Detecting Auto-color malware with Wazuh

MITRE Techniques

• [T1036.005] Masquerading: Match Legitimate Name or Location – Auto-color duplicates itself as /var/log/cross/auto-color to appear legitimate (“Auto-color duplicates itself as “/var/log/cross/auto-color””).
• [T1059] Command and Scripting Interpreter – Auto-color executes arbitrary commands and maintains a reverse shell (“It opens a reverse shell, executes arbitrary commands…”).
• [T1574.006] Hijack Execution Flow: LD_PRELOAD Hijacking – Auto-color modifies /etc/ld.preload to load malicious libraries persistently (“…modifies the /etc/ld.preload file to achieve persistence…”).

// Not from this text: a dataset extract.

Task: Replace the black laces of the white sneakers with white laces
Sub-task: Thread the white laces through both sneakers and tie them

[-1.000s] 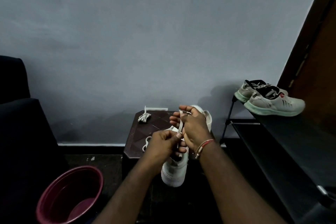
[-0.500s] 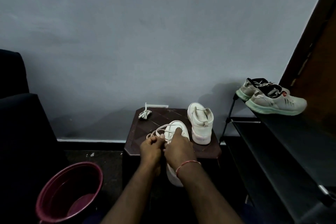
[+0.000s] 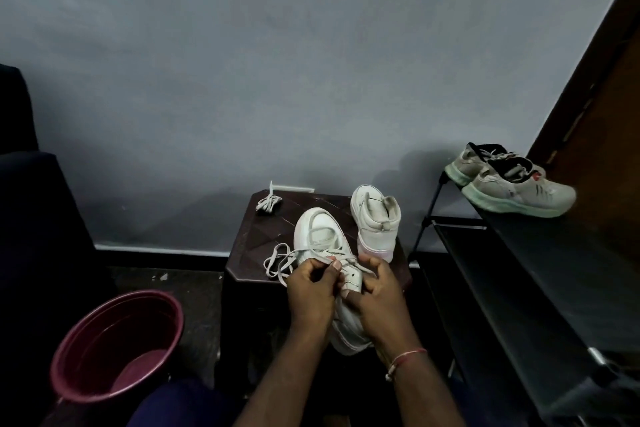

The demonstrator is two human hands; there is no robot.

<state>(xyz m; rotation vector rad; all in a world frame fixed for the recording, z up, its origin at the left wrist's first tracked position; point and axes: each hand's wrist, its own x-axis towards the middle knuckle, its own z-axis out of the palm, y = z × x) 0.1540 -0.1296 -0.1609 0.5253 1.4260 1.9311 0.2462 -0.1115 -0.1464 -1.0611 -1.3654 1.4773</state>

• [T1546.015] Event Triggered Execution: Unix Shell Configuration Modification – Uses /etc/ld.so.preload modifications to load malicious code (“…created file /etc/ld.so.preload to load a malicious library for persistence…”).
• [T1098] Account Manipulation – Persistence via modification of system files to maintain malware presence (“…modifies /etc/ld.preload for persistence…”).

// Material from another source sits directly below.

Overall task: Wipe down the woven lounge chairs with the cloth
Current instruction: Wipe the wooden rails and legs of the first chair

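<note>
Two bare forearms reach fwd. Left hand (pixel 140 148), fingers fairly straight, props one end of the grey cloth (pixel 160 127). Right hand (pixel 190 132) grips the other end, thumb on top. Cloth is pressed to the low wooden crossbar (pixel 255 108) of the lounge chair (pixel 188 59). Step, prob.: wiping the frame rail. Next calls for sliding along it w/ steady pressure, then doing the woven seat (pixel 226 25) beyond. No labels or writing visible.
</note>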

• [T1071.001] Application Layer Protocol: Web Protocols – Uses encrypted C2 communication files named config-err-* (“…files like config-err-XXXXXXXX for encrypted C2 communication”).

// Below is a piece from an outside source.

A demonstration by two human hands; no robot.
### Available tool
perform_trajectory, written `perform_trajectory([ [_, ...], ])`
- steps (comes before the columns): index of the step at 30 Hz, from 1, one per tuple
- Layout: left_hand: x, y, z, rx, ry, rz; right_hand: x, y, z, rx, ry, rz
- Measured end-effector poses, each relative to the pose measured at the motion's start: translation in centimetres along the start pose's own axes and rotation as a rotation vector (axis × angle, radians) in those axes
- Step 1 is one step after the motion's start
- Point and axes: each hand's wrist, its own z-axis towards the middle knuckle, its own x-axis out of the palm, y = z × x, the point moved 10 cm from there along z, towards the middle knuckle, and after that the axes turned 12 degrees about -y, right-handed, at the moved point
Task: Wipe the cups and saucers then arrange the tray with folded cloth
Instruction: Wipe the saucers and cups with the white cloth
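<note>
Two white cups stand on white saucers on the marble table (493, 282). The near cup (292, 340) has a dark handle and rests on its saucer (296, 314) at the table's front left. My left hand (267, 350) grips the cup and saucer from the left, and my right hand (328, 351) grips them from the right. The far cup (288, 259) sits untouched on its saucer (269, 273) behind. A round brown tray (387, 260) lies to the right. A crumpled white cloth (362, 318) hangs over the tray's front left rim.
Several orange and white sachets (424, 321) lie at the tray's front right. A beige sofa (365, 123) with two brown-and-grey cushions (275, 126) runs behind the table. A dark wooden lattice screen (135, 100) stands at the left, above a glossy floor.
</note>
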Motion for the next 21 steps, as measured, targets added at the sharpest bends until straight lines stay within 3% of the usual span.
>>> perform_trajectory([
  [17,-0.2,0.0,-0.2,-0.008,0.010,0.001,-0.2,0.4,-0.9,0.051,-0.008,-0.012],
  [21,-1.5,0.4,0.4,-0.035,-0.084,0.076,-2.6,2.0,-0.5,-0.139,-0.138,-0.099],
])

• [T1008] Fallback Channels – Auto-color creates config files and uses dynamic IP resolution for communications (“…connects to IP addresses that are generated dynamically…”).
• [T1568] Dynamic Resolution – Dynamically generates IP addresses for command and control servers (“…IP addresses are generated dynamically…”).
• [T1562.001] Impair Defenses: Disable or Modify Tools – Hooks libc functions to hide activities and disable detection (“…includes rootkit-like features by hooking libc functions”).
• [T1070.004] Indicator Removal on Host: File Deletion – Deletes infection traces, including files and logs (“It deletes infection traces to impede investigations…”).
• [T1204.002] User Execution: Malicious File – Requires manual execution of the malware on the victim Linux system (“requires manual execution by the victim on a Linux endpoint”).